**Work order**
Repeat exactly, and only, the lines below starting at the line that contains "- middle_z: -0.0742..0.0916" and ending at the line that contains "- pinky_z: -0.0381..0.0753", inclusive of both.

**Dataset section**
++++++++++
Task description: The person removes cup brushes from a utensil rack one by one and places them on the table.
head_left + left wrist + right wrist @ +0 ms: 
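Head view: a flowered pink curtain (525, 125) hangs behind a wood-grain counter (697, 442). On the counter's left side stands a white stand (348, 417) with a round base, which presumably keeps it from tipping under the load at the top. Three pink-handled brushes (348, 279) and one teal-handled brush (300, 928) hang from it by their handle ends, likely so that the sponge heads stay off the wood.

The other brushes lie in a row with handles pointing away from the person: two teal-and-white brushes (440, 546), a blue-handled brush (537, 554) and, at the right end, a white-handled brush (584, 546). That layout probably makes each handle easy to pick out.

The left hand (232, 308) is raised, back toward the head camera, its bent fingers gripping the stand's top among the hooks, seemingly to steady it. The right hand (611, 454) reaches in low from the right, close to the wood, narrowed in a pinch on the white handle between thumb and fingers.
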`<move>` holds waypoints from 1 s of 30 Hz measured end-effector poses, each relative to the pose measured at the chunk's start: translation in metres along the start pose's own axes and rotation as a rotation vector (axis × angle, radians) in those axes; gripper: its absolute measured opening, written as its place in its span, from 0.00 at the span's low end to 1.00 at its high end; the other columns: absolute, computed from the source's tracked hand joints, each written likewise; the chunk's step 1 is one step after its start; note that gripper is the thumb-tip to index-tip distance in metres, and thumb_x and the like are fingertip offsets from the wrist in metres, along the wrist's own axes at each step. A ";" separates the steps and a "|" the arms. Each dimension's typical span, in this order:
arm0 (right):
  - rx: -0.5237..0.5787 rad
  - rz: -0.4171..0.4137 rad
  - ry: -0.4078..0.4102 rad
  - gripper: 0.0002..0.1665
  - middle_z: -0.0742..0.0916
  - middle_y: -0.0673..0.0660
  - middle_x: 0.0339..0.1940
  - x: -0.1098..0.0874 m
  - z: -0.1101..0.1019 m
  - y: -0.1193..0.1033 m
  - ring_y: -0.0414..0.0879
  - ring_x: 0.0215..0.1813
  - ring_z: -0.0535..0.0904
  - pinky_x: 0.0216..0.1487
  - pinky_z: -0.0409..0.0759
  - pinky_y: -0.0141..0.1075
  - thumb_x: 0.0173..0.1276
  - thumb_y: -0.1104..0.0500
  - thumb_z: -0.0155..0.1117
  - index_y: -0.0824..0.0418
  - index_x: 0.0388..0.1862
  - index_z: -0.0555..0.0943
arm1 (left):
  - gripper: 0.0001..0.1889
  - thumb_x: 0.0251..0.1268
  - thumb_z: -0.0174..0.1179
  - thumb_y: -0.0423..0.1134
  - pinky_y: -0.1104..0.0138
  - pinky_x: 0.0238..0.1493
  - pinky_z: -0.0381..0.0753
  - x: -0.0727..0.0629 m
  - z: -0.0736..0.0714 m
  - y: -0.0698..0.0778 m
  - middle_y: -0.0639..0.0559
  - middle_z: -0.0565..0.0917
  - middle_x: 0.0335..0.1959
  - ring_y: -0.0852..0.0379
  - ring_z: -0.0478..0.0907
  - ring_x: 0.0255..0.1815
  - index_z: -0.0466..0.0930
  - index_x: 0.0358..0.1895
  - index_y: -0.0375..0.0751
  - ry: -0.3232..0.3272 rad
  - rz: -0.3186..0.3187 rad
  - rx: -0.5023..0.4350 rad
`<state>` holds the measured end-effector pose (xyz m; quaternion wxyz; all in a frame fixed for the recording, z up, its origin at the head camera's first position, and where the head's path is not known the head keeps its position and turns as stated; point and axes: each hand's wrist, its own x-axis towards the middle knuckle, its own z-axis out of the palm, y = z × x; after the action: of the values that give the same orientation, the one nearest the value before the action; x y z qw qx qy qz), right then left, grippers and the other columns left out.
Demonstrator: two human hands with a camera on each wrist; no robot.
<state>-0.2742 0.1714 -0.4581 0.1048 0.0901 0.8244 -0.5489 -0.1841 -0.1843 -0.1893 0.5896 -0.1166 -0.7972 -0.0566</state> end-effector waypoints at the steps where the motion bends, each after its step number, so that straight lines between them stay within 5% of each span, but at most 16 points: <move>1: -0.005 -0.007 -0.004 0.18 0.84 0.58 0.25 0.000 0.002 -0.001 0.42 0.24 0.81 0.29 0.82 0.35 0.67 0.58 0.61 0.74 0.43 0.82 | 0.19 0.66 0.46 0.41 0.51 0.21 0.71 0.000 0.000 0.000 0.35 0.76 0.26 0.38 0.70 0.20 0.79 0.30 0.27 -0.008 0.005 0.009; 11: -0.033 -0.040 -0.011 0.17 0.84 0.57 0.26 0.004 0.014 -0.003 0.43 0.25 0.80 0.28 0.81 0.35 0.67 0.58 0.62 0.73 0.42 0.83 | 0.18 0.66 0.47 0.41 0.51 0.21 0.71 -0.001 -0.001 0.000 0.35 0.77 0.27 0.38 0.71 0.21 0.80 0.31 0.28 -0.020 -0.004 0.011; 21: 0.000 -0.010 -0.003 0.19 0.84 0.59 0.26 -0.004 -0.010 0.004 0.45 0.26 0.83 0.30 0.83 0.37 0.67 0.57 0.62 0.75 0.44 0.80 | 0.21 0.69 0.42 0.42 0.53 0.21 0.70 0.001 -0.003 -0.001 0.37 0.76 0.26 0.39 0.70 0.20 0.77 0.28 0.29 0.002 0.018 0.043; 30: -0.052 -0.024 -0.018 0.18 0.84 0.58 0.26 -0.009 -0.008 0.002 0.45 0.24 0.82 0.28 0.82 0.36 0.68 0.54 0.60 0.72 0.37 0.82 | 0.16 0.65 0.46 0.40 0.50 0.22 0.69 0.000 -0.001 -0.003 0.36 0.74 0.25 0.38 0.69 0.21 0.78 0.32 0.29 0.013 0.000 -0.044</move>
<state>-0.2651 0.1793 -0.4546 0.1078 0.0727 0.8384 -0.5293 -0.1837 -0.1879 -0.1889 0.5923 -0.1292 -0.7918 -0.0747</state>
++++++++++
**Written solution**
  - middle_z: -0.0742..0.0916
  - middle_y: -0.0673..0.0660
  - middle_x: 0.0339..0.1940
  - x: -0.1098..0.0874 m
  - z: -0.1101..0.1019 m
  - y: -0.1193..0.1033 m
  - ring_y: -0.0414..0.0879
  - ring_x: 0.0215..0.1813
  - ring_z: -0.0535..0.0904
  - pinky_x: 0.0216..0.1487
  - pinky_z: -0.0409..0.0759
  - pinky_y: -0.0141..0.1075
  - thumb_x: 0.0173..0.1276
  - thumb_y: -0.1104..0.0500
  - thumb_z: -0.0155..0.1117
  - index_y: -0.0824..0.0418
  - index_x: 0.0388..0.1862
  - index_z: -0.0555..0.0943
arm1 (left):
  - gripper: 0.0001..0.1889
  - thumb_x: 0.0251..0.1268
  - thumb_z: -0.0174..0.1179
  - thumb_y: -0.0423..0.1134
  - pinky_y: -0.1104..0.0138
  - pinky_x: 0.0238..0.1493
  - pinky_z: -0.0381..0.0753

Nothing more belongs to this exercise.